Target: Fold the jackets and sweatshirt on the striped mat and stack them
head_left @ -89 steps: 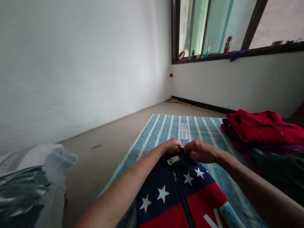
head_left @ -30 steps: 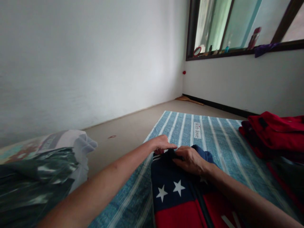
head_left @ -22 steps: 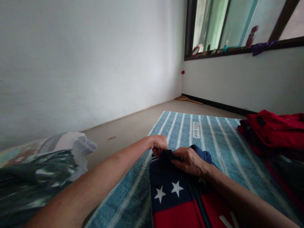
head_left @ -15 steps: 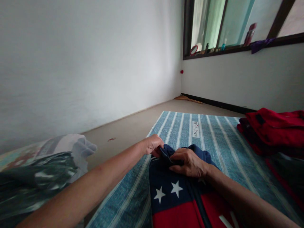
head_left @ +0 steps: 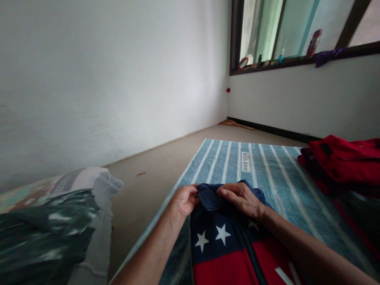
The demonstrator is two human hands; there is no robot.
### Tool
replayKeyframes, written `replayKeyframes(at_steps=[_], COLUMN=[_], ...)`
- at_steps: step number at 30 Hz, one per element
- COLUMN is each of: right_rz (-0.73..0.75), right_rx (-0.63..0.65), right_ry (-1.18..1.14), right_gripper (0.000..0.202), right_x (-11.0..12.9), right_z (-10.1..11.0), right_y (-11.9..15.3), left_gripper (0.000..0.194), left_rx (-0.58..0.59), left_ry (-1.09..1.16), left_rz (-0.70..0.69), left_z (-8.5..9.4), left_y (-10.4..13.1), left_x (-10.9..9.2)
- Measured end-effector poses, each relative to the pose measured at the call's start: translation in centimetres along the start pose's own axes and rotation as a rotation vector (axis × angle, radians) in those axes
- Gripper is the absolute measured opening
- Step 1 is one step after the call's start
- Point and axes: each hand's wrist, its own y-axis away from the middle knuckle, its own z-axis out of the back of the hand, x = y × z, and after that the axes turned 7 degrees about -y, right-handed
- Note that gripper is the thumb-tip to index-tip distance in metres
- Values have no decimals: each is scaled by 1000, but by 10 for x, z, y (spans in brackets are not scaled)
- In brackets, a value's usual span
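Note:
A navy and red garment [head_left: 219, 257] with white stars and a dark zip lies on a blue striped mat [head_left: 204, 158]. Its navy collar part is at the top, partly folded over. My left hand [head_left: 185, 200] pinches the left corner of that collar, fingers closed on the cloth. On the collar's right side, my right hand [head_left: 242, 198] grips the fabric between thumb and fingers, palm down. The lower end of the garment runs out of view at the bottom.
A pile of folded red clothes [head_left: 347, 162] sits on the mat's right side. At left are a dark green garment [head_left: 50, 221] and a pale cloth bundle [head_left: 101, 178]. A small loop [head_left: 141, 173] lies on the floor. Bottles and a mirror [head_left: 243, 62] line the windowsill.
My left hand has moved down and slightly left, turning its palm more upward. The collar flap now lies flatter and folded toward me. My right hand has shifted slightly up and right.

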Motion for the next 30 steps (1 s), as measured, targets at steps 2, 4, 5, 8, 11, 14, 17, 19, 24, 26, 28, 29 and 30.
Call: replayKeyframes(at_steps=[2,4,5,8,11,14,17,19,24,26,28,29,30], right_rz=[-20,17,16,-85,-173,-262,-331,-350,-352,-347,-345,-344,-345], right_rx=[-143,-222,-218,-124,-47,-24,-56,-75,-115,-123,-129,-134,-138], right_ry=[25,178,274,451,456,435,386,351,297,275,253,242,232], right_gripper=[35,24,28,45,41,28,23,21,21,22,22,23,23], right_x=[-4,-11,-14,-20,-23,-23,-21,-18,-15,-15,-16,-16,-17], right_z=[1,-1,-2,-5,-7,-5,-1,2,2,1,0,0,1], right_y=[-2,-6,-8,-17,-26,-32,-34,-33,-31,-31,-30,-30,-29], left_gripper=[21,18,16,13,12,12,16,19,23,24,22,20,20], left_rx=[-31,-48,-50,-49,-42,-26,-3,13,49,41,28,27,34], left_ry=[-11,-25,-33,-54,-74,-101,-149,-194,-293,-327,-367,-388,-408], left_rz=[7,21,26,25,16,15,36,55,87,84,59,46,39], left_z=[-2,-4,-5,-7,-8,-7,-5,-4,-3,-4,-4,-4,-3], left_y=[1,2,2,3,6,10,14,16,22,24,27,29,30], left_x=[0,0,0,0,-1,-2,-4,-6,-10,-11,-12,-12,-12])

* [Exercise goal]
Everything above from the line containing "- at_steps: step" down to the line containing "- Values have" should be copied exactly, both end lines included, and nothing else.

* [Answer]
- at_steps: step number at 30 Hz, one per element
- COLUMN is each of: right_rz (-0.73..0.75), right_rx (-0.63..0.65), right_ry (-1.18..1.14), right_gripper (0.000..0.202), right_x (-11.0..12.9), right_z (-10.1..11.0), right_y (-11.9..15.3), left_gripper (0.000..0.194), left_rx (-0.58..0.59), left_ry (-1.09..1.16), left_rz (-0.70..0.69), left_z (-8.5..9.4), left_y (-10.4..13.1), left_x (-10.9..9.2)
- Measured end-effector poses, each relative to the pose measured at the call's start: translation in centimetres along the start pose's own axes and rotation as a rotation vector (axis × angle, radians) in those axes
- Gripper is the absolute measured opening
- Step 1 is one step after the call's start
- Point and axes: each hand's wrist, its own y-axis away from the middle knuckle, its own z-axis out of the back of the hand, x = y × z, and after that the axes turned 7 degrees about -y, right-handed
- Note that gripper is the thumb-tip to index-tip distance in metres
- Values have no decimals: each is scaled by 1000, but by 10 for x, z, y (spans in brackets are not scaled)

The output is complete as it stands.